• Data below

_ _ _ _ _

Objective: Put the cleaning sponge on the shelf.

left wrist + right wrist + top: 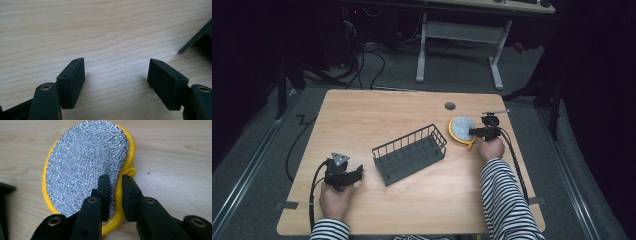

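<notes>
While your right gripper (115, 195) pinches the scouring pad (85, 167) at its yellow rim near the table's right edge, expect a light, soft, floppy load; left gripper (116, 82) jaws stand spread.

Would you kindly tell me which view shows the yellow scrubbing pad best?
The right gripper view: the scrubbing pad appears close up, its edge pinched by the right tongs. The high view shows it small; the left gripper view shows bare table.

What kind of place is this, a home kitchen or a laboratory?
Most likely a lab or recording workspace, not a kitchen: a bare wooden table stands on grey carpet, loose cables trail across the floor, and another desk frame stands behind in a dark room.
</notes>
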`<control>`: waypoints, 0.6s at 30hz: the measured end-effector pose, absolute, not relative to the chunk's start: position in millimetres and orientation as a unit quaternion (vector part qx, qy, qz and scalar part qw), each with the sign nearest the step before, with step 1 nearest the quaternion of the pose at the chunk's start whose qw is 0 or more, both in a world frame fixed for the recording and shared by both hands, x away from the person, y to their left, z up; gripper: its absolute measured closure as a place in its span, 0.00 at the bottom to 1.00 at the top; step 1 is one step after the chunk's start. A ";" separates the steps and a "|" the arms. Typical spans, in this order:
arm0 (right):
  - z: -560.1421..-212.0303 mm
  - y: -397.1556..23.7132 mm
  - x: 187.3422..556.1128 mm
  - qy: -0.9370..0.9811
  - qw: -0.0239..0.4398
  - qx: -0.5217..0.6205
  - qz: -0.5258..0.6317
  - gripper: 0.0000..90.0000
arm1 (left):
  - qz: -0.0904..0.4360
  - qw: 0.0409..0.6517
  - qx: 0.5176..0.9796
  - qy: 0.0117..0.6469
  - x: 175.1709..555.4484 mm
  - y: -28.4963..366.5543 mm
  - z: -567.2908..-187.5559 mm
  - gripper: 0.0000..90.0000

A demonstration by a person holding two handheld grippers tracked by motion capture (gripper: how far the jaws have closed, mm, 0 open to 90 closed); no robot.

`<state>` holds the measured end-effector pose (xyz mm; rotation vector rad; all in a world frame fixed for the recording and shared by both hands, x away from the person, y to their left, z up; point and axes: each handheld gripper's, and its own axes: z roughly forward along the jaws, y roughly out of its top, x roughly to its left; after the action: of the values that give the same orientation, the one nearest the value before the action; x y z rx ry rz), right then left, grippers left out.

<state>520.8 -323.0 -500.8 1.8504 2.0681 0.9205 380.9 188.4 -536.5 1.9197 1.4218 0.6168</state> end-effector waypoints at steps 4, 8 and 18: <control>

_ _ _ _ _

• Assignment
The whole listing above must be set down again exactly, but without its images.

• Written solution
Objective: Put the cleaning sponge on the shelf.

left wrist + right wrist + top: 

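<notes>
While your right gripper (115, 195) pinches the scouring pad (85, 167) at its yellow rim near the table's right edge, expect a light, soft, floppy load; left gripper (116, 82) jaws stand spread.

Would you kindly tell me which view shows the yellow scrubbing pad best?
The right gripper view: the scrubbing pad appears close up, its edge pinched by the right tongs. The high view shows it small; the left gripper view shows bare table.

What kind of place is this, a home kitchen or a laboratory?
Most likely a lab or recording workspace, not a kitchen: a bare wooden table stands on grey carpet, loose cables trail across the floor, and another desk frame stands behind in a dark room.
</notes>
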`<control>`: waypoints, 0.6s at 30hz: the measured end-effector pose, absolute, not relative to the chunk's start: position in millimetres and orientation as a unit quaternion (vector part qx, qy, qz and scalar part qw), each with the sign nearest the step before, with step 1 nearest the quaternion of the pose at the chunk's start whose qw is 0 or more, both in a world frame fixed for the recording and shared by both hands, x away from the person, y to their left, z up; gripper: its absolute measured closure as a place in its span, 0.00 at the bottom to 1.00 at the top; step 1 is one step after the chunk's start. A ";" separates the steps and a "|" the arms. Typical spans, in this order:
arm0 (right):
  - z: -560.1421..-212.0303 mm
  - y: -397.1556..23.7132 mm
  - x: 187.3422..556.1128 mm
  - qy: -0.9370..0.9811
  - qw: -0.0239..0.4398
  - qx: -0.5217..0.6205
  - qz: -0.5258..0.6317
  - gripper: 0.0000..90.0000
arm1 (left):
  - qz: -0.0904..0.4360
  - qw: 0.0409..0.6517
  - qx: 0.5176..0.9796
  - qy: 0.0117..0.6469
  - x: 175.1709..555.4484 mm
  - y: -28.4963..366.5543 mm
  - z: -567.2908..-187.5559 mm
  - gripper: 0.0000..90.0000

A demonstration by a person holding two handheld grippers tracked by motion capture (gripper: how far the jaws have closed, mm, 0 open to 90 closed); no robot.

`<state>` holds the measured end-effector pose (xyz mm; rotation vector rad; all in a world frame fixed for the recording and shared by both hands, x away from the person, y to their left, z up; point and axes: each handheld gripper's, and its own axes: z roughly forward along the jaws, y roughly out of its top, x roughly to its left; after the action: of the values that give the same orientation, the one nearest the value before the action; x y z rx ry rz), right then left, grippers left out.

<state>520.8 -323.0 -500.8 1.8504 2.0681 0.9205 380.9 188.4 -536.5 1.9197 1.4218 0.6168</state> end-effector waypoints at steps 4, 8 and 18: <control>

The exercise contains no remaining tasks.